◆ **EXERCISE DESCRIPTION**
Your output should be the listing itself, repeated exactly.

◆ **THE DATA**
•••

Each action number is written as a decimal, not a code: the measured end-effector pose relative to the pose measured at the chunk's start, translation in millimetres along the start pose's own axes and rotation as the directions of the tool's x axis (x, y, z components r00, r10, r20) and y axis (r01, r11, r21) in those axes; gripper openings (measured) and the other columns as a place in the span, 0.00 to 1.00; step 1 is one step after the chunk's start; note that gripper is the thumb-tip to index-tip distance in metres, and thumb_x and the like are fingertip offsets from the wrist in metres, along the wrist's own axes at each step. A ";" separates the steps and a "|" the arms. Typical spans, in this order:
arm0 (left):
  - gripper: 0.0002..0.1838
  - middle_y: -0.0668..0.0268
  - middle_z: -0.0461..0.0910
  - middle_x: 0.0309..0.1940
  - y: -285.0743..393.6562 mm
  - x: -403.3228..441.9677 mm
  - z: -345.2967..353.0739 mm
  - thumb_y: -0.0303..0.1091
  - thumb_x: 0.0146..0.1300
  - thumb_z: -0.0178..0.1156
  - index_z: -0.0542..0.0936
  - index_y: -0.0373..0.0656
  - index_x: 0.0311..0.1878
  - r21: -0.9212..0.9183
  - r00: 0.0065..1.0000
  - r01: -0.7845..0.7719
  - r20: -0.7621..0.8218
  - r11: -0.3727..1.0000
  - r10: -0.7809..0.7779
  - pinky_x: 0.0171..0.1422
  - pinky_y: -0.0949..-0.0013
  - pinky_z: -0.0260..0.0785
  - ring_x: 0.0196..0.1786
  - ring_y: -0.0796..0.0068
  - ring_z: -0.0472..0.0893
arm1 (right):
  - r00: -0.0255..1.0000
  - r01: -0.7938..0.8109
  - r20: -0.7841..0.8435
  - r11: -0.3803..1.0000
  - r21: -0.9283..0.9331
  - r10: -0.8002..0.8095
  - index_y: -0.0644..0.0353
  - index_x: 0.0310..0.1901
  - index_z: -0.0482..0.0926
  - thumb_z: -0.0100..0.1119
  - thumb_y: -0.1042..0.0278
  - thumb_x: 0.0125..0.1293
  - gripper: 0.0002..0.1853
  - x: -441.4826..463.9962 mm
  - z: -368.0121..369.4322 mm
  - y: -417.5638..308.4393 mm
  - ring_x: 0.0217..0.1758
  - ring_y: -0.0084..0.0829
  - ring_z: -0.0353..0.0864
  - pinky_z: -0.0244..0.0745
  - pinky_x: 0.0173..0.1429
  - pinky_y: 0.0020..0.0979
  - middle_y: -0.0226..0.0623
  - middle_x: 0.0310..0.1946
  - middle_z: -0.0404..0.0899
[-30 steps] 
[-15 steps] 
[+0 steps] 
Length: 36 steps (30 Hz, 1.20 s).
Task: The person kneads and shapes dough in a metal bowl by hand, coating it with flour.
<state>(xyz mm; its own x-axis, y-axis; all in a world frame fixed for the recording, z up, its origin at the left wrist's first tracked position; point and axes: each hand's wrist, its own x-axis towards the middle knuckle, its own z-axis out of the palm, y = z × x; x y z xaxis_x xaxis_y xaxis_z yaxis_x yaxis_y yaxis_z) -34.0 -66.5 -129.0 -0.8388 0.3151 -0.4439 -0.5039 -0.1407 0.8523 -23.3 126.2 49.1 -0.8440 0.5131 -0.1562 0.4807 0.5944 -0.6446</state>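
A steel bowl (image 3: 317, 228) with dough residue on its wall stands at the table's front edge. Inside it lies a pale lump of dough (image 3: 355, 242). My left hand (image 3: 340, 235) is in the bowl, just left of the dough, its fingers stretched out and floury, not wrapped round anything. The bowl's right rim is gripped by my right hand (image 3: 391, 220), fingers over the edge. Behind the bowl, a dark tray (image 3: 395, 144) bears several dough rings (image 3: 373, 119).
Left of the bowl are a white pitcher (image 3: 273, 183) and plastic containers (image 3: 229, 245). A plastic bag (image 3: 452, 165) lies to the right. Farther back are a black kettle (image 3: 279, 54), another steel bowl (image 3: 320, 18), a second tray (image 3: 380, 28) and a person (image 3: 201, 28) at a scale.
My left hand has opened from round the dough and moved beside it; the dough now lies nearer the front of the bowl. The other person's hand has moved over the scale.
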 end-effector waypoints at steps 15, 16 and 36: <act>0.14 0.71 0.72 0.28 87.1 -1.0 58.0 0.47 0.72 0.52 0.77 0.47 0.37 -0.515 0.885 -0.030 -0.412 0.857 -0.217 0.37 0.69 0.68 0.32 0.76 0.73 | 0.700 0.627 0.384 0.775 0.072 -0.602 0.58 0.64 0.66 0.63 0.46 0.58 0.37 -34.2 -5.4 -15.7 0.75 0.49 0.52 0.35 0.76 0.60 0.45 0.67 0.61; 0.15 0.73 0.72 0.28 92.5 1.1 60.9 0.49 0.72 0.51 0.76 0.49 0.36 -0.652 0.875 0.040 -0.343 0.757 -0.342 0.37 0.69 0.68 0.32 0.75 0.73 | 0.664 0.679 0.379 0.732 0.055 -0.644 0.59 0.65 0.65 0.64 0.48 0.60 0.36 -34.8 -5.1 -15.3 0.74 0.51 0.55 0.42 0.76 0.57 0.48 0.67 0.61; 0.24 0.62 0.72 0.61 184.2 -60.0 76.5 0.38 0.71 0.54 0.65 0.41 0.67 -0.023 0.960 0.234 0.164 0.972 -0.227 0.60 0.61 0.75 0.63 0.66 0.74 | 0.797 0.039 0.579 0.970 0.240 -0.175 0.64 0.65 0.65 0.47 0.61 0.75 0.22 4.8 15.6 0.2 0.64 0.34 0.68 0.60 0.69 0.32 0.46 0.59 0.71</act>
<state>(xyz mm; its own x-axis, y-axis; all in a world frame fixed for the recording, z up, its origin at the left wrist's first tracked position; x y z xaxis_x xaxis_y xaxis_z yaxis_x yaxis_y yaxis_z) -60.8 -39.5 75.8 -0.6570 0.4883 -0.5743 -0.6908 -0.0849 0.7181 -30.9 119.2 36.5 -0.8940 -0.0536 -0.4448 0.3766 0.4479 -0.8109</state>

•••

◆ **RESPONSE FOR THIS EXERCISE**
Each action number is written as a decimal, not a code: the measured end-effector pose relative to the pose measured at the chunk's start, translation in millimetres along the start pose's own axes and rotation as the directions of the tool's x axis (x, y, z components r00, r10, r20) and y axis (r01, r11, r21) in those axes; gripper openings (measured) and the other columns as a place in the span, 0.00 to 1.00; step 1 is one step after the chunk's start; note that gripper is the thumb-tip to index-tip distance in metres, and thumb_x and the like are fingertip offsets from the wrist in metres, along the wrist's own axes at each step. A ";" separates the steps and a "|" the arms. Typical spans, in this order:
arm0 (left):
  - gripper: 0.0002..0.1838
  - middle_y: -0.0668..0.0268
  - middle_z: -0.0461..0.0910
  - middle_x: 0.0309..0.1940
  - y: -285.0743..393.6562 mm
  - x: -403.3228..441.9677 mm
  - z: -345.2967..353.0739 mm
  - thumb_y: -0.0303..0.1091
  - thumb_x: 0.0146..0.1300
  - thumb_z: -0.0178..0.1156
  - index_z: -0.0542..0.0936
  - index_y: -0.0373..0.0656
  - index_x: 0.0311..0.1878
  - r21: -0.9212..0.9183
  - r00: 0.0065..1.0000
  - r01: -0.7845..0.7719
  - r20: -0.7621..0.8218
  - r11: -0.3727..1.0000
  - r10: -0.7809..0.7779
  - pinky_x: 0.0171..0.1422
  - pinky_y: -0.0949..-0.0013
  - pinky_z: -0.0260..0.0785
  - ring_x: 0.0196..0.1786
  - ring_y: -0.0796..0.0068
  - ring_z: -0.0472..0.0893
arm1 (right):
  - r00: -0.0255..1.0000
  - r01: -0.7938..0.8109
  - r20: -0.7841..0.8435
  - r11: -0.3803..1.0000
  - r21: -0.9283..0.9331
  - r10: -0.8002..0.8095
  - index_y: -0.0644..0.0353
  - index_x: 0.0310..0.1901
  - index_z: -0.0482..0.0926
  - thumb_z: -0.0100..0.1119
  - thumb_y: -0.1042..0.0278
  - thumb_x: 0.0125..0.1293
  - gripper: 0.0002..0.1853
  - x: -441.4826..463.9962 mm
  - z: -368.0121..369.4322 mm
  - y: -417.5638..308.4393 mm
  - ring_x: 0.0217..0.1758
  - ring_y: -0.0084..0.0829
  - ring_z: -0.0353..0.0864
  - pinky_z: -0.0244..0.0745
  - pinky_x: 0.0173..0.1429
  - pinky_y: 0.0020..0.0979
  - middle_y: -0.0226..0.0623
  - middle_x: 0.0310..0.1946
  - middle_z: -0.0404..0.0899
[-30 steps] 
[-15 steps] 
[+0 steps] 
Length: 36 steps (30 Hz, 1.20 s).
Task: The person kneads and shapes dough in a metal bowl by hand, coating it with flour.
<state>(xyz mm; its own x-axis, y-axis; all in a world frame fixed for the recording, z up, its origin at the left wrist's first tracked position; point and axes: each hand's wrist, its own x-axis towards the middle knuckle, its own z-axis out of the palm, y = z × x; x y z xaxis_x xaxis_y xaxis_z yaxis_x yaxis_y yaxis_z) -34.0 -66.5 -129.0 -0.8388 0.3151 -0.4439 -0.5039 -0.1407 0.8523 -23.3 126.2 49.1 -0.8440 0.5131 -0.1562 0.4807 0.5944 -0.6446</state>
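A steel bowl (image 3: 317, 228) with dough residue on its wall stands at the table's front edge. Inside it lies a pale lump of dough (image 3: 355, 242). My left hand (image 3: 340, 235) is in the bowl, just left of the dough, its fingers stretched out and floury, not wrapped round anything. The bowl's right rim is gripped by my right hand (image 3: 391, 220), fingers over the edge. Behind the bowl, a dark tray (image 3: 395, 144) bears several dough rings (image 3: 373, 119).
Left of the bowl are a white pitcher (image 3: 273, 183) and plastic containers (image 3: 229, 245). A plastic bag (image 3: 452, 165) lies to the right. Farther back are a black kettle (image 3: 279, 54), another steel bowl (image 3: 320, 18), a second tray (image 3: 380, 28) and a person (image 3: 201, 28) at a scale.
My left hand has opened from round the dough and moved beside it; the dough now lies nearer the front of the bowl. The other person's hand has moved over the scale.
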 end-effector waypoints at steps 15, 16 and 36: <act>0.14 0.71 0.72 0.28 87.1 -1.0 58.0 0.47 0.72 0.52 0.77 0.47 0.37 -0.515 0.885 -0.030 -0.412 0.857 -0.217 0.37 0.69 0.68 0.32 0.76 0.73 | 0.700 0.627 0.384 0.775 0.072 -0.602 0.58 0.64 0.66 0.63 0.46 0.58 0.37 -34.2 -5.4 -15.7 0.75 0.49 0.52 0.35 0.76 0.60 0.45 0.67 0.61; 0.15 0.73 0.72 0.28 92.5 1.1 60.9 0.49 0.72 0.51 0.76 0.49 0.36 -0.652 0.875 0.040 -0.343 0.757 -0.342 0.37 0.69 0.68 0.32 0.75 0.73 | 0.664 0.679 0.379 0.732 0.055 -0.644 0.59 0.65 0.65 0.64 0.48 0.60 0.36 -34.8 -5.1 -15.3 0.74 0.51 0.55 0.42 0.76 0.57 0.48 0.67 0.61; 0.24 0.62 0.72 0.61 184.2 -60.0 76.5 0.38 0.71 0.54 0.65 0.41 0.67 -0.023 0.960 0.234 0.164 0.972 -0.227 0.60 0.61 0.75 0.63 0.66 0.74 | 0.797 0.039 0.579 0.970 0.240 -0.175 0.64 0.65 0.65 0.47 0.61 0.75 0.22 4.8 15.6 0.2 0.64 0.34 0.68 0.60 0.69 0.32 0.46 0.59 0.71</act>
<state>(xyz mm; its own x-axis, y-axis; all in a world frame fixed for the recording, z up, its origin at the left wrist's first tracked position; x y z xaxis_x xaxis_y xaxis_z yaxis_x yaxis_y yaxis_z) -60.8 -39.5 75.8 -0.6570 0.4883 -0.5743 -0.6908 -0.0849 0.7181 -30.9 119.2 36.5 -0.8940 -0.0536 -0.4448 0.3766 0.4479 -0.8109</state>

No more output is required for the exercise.